For this exercise, output the entries below exactly from the line that holds "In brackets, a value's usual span" to the line that holds "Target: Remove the", both ends included. No pictures belong in the copy.

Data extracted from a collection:
══════════

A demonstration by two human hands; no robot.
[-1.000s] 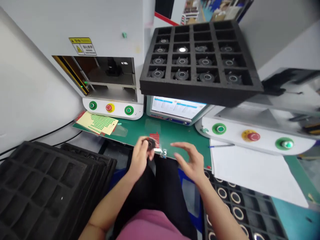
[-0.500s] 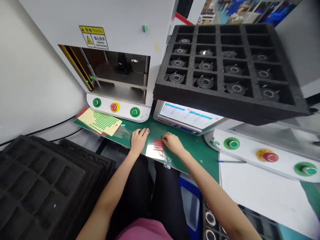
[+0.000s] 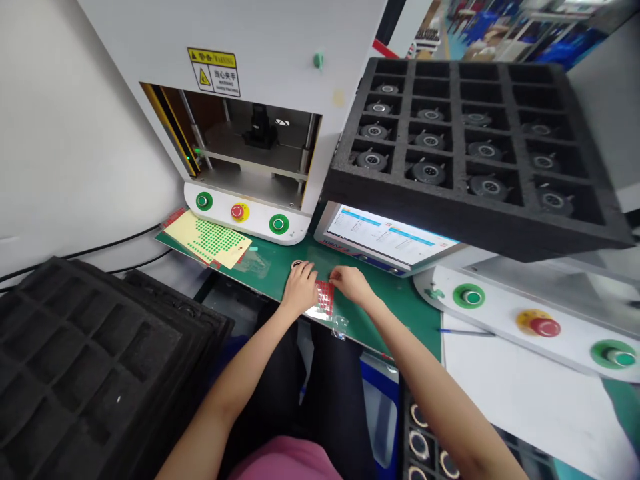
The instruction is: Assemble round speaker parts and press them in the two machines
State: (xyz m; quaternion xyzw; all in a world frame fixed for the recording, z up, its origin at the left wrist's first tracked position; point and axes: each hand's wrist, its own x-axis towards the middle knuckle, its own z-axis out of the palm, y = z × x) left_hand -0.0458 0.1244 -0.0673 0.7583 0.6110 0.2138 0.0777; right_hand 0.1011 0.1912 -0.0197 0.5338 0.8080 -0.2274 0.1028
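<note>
A clear sheet of small red stickers lies on the green mat near the table's front edge. My left hand rests palm down over the sheet's left part, fingers stretched forward and a little spread. Just past its fingertips shows part of a small round thing, mostly covered by the hand. At the sheet's upper right corner my right hand has thumb and forefinger pinched together; what is between them is too small to make out. Crumpled clear film hangs at the front edge.
A press with buttons stands behind. A black foam tray of watch bodies overhangs the screen. Yellow sheet with green dots lies left, stacked foam trays lower left. Pen and white paper lie right.
My left hand has shifted right, onto the sticker sheet. My right hand stays at the sheet's upper right corner, still pinched. The camera view has turned slightly left.
</note>
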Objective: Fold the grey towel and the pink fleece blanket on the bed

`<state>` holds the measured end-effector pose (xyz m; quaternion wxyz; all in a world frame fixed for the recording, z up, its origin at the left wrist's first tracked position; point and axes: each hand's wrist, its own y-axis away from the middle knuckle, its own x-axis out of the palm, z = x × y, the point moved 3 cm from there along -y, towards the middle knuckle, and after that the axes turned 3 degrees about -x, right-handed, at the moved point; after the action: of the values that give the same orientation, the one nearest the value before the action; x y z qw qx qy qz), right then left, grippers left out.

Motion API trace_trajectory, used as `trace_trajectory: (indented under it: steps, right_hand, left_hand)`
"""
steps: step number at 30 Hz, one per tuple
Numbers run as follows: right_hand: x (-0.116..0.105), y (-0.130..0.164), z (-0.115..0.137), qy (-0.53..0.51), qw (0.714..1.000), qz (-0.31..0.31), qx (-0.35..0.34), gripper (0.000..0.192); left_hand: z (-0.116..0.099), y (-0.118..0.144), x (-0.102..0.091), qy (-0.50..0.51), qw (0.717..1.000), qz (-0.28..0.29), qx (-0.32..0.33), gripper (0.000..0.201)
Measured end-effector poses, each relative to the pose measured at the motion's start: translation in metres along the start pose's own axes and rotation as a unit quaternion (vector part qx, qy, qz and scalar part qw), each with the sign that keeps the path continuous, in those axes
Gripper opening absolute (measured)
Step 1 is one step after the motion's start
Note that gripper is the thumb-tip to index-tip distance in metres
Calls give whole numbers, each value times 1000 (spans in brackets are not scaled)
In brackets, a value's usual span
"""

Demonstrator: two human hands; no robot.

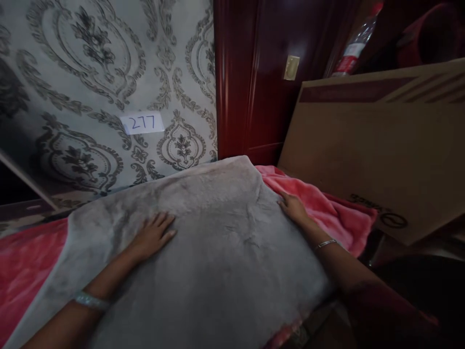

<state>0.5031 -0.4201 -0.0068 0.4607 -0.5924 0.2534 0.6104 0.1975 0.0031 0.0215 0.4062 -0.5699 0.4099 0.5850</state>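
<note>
A grey plush blanket (218, 252) is spread out in front of me, its far edge against the wall. My left hand (152, 235) rests flat on its left part, fingers spread and nothing held. Over at the blanket's right edge lies my right hand (293, 207). Its fingertips touch the border of the grey cloth and look apart, with no fold visibly gripped. Pink plush fabric (312, 194) shows from beneath the grey blanket on the right, bunched in folds. More pink cloth (32, 266) appears on the left side.
A large cardboard box (374, 145) stands at the right. Behind its top edge are a bottle (354, 48) with a red cap and a red round container (428, 36). The patterned wall (181, 87) carries a paper label (142, 123) reading 277, beside a dark red wooden panel (250, 72).
</note>
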Motion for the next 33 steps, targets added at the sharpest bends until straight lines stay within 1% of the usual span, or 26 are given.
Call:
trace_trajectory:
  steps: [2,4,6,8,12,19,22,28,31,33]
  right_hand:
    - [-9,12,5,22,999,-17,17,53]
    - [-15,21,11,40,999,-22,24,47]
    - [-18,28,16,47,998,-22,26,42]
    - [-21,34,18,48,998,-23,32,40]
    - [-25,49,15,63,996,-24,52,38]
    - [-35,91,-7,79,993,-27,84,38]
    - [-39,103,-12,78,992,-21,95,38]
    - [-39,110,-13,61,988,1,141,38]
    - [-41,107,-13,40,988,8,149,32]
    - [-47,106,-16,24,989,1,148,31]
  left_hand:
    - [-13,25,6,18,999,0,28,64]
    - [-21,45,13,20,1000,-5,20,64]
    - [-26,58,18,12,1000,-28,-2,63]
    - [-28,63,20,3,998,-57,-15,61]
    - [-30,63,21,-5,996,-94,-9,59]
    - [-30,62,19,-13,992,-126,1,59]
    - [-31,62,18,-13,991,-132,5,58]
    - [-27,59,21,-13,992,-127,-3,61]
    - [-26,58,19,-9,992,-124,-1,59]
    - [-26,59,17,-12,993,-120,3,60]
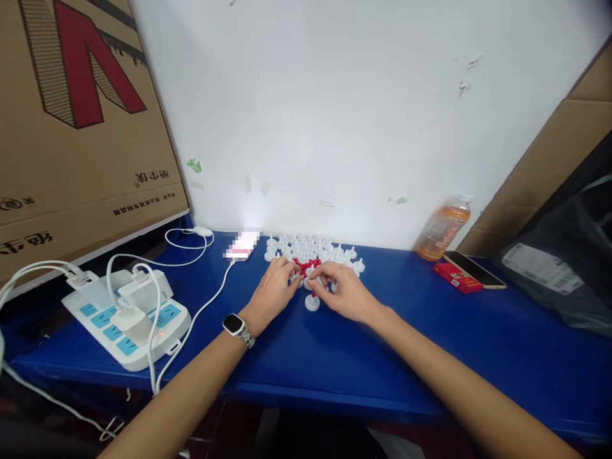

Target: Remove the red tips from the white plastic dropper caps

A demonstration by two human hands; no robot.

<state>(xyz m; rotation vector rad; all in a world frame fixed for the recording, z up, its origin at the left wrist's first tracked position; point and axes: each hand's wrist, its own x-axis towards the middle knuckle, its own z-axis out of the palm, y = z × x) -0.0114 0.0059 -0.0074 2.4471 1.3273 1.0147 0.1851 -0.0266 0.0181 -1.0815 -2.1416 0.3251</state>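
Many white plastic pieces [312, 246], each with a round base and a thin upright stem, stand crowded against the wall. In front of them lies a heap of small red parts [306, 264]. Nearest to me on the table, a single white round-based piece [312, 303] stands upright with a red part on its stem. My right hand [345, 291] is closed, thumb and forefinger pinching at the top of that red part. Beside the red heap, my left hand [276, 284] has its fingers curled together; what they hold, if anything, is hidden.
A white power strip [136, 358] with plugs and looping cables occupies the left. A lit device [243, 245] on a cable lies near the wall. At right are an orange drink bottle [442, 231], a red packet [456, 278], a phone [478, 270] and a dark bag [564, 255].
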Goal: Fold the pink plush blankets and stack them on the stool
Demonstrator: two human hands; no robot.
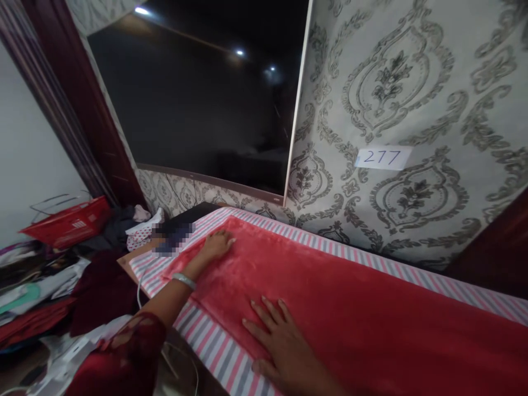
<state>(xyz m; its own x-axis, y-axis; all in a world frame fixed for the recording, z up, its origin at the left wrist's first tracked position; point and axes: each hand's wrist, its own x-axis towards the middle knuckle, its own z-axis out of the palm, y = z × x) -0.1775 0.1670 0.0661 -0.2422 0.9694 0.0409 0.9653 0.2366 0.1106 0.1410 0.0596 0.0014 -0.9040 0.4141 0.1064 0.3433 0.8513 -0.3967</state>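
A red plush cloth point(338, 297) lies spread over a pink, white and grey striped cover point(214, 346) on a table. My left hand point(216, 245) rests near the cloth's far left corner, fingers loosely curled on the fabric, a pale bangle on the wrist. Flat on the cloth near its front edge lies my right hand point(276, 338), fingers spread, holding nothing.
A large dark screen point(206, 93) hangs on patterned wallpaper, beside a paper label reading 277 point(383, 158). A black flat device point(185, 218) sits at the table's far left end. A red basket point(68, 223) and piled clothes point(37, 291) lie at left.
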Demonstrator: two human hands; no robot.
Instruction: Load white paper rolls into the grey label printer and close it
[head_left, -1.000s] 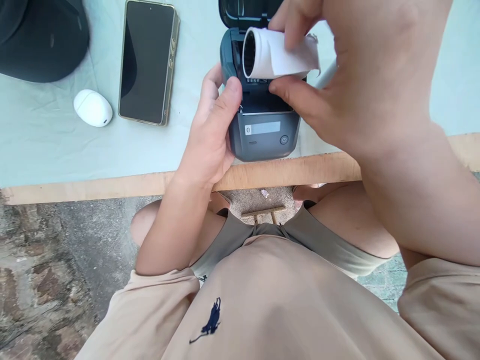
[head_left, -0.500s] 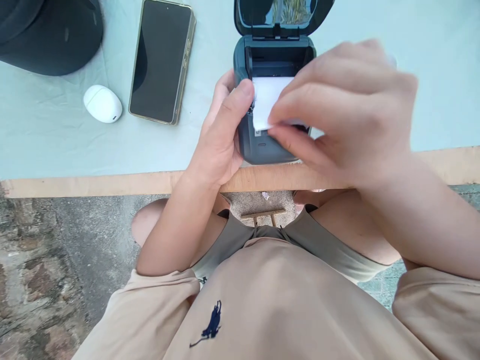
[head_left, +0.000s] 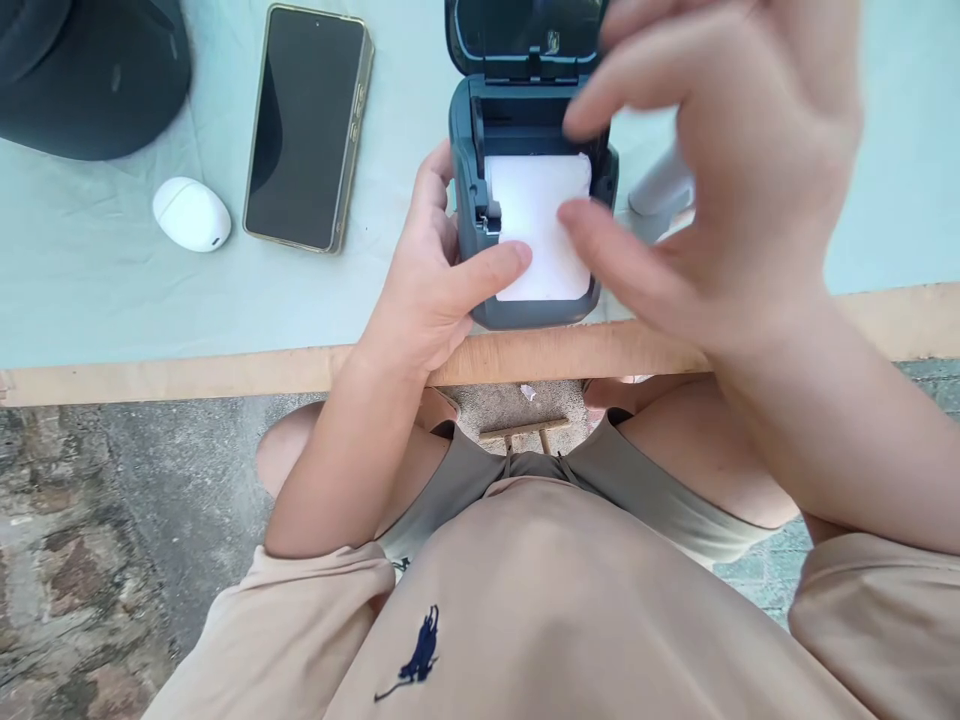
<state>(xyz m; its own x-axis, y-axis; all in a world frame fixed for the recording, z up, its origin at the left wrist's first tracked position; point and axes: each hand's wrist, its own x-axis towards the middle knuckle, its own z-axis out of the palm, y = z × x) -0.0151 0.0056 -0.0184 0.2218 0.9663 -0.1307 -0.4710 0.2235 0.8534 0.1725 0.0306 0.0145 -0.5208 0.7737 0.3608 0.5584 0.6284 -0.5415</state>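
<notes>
My left hand (head_left: 431, 290) is cupping the small dark grey plastic label printer (head_left: 529, 235) at the table's near edge, fingers wrapped on its nine o'clock side, thumb pressing the white paper strip (head_left: 536, 225) lying over its front. The lid is standing open at twelve o'clock. My right hand (head_left: 720, 190) is hovering spread above the printer's three o'clock side, fingers apart, gripping nothing (it's blurred). Off at nine o'clock, a black smartphone (head_left: 304, 125) and a white egg-shaped plastic case (head_left: 191, 214) are lying on the pale green tablecloth (head_left: 90, 290).
</notes>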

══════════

Solved exercise:
In brackets, a value's usual span
"""

Demonstrator: two human hands; no robot.


<state>0.5031 -0.4201 -0.0068 0.4607 -0.5924 0.2534 0.6104 0.1975 0.0031 0.0215 0.4062 -0.5699 0.4099 0.5850</state>
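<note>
A grey plush blanket (218, 252) is spread out in front of me, its far edge against the wall. My left hand (152, 235) rests flat on its left part, fingers spread and nothing held. Over at the blanket's right edge lies my right hand (293, 207). Its fingertips touch the border of the grey cloth and look apart, with no fold visibly gripped. Pink plush fabric (312, 194) shows from beneath the grey blanket on the right, bunched in folds. More pink cloth (32, 266) appears on the left side.
A large cardboard box (374, 145) stands at the right. Behind its top edge are a bottle (354, 48) with a red cap and a red round container (428, 36). The patterned wall (181, 87) carries a paper label (142, 123) reading 277, beside a dark red wooden panel (250, 72).
</note>
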Motion for the next 33 steps, targets added at the sharpest bends until straight lines stay within 1% of the usual span, or 26 are given.
Call:
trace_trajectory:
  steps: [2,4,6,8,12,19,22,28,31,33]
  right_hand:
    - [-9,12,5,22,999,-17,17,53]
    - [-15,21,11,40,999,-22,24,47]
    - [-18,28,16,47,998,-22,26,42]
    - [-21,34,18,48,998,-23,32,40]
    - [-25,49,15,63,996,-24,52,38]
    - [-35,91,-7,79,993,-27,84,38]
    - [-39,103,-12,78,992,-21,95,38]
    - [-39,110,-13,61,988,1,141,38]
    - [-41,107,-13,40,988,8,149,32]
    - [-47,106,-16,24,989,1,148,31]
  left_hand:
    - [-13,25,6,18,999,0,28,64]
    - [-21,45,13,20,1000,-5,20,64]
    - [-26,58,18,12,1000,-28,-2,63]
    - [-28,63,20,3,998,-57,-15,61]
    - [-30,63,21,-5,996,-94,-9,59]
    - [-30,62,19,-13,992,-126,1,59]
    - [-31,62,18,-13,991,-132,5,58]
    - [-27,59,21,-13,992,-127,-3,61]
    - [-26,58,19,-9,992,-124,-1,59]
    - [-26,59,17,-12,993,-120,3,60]

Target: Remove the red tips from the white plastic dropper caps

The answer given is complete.